41. Петроград, 18-20 февраля 1917 года
Забастовка в лафетно-штамповочной мастерской Путиловского завода продолжалась уже целые сутки. Металлические колонны, на которых стояли валы приводных ремней, перестали сотрясаться от вибрации, умолк шум машин и трансмиссий. Непривычно было рабочим входить в свой цех среди дня, когда здесь было мертвенно тихо. Сутки назад администрации были предъявлены требования: принять обратно группу недавно уволенных рабочих и повысить все расценки на пятьдесят процентов. Заявил это начальнику цеха Алексей Галанин, цеховой организатор, один из ста большевиков на Путиловском заводе. Начальник цеха, пожилой, крупный телом господин в инженерской тужурке, пенсне на тонком длинном носу, не открывая рта, прошипел в ответ: "Я буду разговаривать о прибавке с отдельными рабочими, пусть они зайдут".

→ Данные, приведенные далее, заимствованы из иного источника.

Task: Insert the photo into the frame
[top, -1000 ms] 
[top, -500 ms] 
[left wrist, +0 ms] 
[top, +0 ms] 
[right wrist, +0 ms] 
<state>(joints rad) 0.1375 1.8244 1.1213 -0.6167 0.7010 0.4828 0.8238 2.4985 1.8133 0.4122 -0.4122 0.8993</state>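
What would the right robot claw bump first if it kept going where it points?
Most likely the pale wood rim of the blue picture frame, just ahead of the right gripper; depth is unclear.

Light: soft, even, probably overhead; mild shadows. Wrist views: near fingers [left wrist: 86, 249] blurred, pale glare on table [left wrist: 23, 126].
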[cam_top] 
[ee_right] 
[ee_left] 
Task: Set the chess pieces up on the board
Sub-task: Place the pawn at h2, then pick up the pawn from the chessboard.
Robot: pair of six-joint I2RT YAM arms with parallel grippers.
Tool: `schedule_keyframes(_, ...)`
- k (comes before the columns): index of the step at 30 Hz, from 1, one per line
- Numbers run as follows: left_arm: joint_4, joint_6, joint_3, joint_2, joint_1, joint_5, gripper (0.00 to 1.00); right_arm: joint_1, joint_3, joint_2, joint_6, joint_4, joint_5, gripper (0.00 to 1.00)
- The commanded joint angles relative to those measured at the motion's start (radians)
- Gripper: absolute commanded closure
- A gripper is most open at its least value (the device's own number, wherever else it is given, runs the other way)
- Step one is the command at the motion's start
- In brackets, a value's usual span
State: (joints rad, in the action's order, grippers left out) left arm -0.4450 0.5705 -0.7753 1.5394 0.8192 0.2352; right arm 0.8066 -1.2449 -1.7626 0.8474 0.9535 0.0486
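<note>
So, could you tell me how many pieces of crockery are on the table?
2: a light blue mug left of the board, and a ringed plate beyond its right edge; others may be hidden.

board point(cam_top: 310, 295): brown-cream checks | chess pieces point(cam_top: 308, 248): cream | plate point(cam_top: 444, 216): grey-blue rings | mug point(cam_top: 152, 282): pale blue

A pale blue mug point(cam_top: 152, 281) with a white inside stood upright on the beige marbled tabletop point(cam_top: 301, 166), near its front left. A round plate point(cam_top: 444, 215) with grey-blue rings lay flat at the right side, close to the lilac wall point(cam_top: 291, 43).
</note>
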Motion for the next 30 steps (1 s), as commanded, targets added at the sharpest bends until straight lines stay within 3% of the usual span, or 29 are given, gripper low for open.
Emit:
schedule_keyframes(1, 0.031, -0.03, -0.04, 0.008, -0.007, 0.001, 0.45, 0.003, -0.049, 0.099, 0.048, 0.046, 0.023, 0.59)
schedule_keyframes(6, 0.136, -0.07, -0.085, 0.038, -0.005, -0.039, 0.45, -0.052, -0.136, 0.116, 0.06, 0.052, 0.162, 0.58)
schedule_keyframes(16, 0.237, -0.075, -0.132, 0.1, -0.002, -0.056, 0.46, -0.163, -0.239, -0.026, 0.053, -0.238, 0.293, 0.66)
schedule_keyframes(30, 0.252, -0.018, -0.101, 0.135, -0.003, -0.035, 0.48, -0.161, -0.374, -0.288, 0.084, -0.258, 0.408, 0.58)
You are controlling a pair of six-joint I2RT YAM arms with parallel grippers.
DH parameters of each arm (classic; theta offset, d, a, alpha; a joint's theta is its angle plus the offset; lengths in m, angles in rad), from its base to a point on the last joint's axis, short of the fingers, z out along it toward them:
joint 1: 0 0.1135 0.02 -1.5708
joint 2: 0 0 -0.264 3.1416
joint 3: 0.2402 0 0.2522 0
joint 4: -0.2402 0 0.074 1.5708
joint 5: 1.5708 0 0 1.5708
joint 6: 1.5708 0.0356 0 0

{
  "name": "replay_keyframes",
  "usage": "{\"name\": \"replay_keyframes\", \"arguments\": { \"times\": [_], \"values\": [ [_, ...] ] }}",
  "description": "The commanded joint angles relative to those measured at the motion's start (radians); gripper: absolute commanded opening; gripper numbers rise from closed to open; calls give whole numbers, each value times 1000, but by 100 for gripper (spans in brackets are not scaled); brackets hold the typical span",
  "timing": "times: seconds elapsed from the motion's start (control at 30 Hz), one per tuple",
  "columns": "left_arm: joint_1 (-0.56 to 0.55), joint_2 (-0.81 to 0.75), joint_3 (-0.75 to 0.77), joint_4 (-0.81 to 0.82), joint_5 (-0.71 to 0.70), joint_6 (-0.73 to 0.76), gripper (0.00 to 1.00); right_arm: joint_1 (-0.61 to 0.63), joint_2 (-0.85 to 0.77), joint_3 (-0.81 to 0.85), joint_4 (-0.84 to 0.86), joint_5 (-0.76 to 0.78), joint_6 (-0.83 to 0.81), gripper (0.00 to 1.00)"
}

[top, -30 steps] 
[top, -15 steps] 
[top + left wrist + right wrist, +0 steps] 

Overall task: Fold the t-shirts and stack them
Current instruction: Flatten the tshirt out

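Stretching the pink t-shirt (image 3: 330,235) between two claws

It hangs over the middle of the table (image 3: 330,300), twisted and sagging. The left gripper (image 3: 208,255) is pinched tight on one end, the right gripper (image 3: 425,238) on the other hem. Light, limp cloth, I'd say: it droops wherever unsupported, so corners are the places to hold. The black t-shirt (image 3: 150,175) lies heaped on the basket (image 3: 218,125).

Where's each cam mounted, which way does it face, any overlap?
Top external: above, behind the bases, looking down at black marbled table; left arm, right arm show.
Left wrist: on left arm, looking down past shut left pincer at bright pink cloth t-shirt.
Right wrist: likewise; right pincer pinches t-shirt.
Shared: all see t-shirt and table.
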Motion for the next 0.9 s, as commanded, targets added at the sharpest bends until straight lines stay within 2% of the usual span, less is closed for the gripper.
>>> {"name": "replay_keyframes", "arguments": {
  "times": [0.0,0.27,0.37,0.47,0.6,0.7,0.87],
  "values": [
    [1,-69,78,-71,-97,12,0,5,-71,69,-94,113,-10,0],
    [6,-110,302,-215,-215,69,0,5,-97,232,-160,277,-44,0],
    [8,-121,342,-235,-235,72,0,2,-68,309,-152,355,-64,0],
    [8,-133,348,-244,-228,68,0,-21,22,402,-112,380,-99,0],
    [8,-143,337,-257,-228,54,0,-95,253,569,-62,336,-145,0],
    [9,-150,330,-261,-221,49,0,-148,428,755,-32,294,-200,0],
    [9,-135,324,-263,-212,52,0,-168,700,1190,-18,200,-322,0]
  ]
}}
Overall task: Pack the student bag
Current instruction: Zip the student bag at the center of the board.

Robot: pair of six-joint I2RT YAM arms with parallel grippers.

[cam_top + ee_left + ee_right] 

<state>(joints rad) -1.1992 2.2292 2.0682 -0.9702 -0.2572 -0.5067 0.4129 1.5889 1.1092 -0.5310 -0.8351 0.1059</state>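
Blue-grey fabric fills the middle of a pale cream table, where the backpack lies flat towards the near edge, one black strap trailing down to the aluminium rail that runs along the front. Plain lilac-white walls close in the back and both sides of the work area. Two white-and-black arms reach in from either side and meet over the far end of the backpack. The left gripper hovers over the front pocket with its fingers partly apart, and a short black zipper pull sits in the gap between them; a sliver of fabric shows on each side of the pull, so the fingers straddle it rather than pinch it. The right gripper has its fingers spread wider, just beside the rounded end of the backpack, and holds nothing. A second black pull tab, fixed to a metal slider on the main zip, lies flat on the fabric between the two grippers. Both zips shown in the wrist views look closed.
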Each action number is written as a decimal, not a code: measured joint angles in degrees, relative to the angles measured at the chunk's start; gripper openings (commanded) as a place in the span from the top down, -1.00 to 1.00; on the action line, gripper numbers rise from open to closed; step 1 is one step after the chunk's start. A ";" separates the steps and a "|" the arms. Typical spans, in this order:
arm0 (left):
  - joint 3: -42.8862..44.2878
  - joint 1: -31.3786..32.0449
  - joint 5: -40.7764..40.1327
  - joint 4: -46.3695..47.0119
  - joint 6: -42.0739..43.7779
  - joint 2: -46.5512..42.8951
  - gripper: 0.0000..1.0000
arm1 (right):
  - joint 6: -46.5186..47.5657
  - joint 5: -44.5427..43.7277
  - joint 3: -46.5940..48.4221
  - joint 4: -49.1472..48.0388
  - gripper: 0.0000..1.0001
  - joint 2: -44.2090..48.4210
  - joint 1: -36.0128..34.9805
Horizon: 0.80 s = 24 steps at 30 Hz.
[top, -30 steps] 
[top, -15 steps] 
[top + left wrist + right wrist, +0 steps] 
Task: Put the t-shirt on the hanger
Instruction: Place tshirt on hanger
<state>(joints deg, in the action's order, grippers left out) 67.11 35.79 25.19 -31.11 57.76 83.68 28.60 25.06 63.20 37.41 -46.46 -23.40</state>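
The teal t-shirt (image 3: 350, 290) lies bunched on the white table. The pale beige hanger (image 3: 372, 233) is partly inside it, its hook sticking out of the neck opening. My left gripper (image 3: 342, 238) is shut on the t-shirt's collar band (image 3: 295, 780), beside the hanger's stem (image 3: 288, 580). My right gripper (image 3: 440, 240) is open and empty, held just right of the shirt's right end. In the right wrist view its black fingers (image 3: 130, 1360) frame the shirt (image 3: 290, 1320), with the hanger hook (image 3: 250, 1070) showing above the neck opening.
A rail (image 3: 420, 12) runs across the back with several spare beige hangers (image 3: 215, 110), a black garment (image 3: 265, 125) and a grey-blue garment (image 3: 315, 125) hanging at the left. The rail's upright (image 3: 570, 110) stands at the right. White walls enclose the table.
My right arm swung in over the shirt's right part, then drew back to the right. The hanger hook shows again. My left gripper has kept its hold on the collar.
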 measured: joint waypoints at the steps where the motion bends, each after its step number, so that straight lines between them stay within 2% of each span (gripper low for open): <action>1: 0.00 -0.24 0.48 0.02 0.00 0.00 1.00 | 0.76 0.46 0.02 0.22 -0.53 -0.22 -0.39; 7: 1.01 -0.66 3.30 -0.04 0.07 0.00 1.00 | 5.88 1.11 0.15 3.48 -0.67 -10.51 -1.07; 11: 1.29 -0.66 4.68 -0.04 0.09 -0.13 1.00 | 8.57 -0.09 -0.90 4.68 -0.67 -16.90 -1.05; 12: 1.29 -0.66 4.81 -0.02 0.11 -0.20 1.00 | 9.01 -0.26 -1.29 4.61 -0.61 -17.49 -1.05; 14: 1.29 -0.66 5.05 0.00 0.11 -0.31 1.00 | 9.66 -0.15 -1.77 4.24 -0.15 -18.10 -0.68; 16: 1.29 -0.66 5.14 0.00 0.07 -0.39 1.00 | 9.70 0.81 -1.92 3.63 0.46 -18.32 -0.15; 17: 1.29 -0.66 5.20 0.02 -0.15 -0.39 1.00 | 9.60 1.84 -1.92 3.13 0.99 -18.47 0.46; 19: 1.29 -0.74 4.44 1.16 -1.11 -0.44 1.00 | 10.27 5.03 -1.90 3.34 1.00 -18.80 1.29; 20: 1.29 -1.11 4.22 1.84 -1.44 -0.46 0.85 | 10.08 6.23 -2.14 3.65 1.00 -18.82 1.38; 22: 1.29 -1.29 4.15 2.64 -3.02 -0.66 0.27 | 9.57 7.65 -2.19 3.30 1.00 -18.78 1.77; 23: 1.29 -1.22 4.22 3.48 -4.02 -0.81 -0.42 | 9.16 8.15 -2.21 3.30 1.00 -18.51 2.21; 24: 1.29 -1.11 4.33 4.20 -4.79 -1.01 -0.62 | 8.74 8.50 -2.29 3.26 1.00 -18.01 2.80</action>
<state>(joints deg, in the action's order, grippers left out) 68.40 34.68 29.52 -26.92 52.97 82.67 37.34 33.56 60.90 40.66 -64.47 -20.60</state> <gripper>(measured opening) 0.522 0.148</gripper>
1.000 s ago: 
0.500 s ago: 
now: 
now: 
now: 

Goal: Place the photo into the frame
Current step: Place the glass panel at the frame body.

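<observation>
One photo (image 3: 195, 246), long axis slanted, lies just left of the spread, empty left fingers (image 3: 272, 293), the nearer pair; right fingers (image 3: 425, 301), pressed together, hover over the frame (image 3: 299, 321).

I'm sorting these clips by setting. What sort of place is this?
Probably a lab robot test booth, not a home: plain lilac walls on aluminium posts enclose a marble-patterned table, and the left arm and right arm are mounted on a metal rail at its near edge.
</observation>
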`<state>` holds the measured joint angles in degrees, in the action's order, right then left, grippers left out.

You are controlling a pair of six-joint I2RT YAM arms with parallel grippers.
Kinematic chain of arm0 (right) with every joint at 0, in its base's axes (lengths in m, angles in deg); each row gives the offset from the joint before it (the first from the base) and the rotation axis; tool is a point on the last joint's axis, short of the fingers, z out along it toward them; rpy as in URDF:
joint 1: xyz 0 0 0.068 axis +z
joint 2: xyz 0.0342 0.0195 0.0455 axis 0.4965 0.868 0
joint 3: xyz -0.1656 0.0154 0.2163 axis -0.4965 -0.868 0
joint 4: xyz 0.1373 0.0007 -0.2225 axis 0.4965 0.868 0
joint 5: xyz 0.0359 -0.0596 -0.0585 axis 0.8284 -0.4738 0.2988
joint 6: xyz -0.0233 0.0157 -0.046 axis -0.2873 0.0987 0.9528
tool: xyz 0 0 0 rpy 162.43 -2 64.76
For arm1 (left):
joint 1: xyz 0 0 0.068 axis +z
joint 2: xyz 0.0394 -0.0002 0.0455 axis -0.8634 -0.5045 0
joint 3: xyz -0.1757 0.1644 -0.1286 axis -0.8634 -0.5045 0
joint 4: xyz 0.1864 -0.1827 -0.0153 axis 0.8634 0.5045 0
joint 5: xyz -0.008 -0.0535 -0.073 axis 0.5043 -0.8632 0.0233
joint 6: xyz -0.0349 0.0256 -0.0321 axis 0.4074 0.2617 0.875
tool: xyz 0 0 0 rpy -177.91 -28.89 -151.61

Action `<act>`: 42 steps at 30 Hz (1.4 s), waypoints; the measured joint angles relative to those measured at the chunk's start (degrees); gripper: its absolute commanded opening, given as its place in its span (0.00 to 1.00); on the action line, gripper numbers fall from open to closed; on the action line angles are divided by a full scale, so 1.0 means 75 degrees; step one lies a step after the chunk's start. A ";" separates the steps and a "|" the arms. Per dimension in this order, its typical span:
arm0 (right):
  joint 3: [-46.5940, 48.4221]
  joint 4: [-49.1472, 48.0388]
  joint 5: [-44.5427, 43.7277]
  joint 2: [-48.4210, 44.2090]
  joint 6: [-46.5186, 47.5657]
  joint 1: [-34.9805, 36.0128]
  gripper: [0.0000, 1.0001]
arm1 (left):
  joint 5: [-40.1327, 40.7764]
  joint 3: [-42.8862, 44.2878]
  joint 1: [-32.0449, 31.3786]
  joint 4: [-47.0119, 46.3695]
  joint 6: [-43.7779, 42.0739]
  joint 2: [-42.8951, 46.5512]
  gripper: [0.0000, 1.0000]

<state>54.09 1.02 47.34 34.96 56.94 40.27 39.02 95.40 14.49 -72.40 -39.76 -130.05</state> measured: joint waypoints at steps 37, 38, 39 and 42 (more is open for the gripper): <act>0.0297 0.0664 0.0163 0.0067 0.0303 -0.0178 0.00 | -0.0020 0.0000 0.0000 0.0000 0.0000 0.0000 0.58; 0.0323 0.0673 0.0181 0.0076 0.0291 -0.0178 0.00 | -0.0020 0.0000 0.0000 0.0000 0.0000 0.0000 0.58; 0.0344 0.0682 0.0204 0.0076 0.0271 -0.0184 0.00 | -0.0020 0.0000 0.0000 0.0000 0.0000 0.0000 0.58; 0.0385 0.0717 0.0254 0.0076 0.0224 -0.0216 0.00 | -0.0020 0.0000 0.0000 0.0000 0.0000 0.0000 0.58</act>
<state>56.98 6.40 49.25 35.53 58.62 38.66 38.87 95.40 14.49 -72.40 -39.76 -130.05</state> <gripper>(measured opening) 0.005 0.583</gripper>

Прием был испытан и раньше срабатывал часто. Но теперь возбуждение в цехе было так велико, настолько личное переплавилось в общее с ясным сознанием неотделимости своей от тех, с кем изо дня в день рядом работаешь на станках и верстаках, что все дружно сказали: "Стачка!"
В лафетно-штамповочной выбрали делегацию, чтобы идти к начальнику завода, генералу Дубницкому, а все активисты, сочувствовавшие РСДРП, разошлись по другим цехам, чтобы привлечь к стачке и их.
Тщедушный карлик в генеральской форме, Дубницкий зашелся криком, когда пять чисто одетых и, значит, не работавших с утра штамповщиков были впущены к нему в кабинет, где снова, как и начальнику цеха, изложили претензии бастующих. Генерал называл их изменниками, ослабляющими мощь артиллеристов, топал ногами, кричал, что здесь процветает измена. Когда визгливый речитатив генерала затих, вперед, почти к самому директорскому столу, вышел рослый, плечистый Галанин и, сжимая в кулаке свой картуз, хотел что-то сказать. Но генерал не дал ему слова молвить, а снова закричал из своего дубового кресла:
- Немедленно возобновить работы, или я закрою мастерскую!
С дерзким прищуром глаз Галанин выслушал угрозу, повернулся и уже в дверях, уходя, бросил:
- В понедельник еще раз придем. Может, ваше превосходительство, одумаетесь?!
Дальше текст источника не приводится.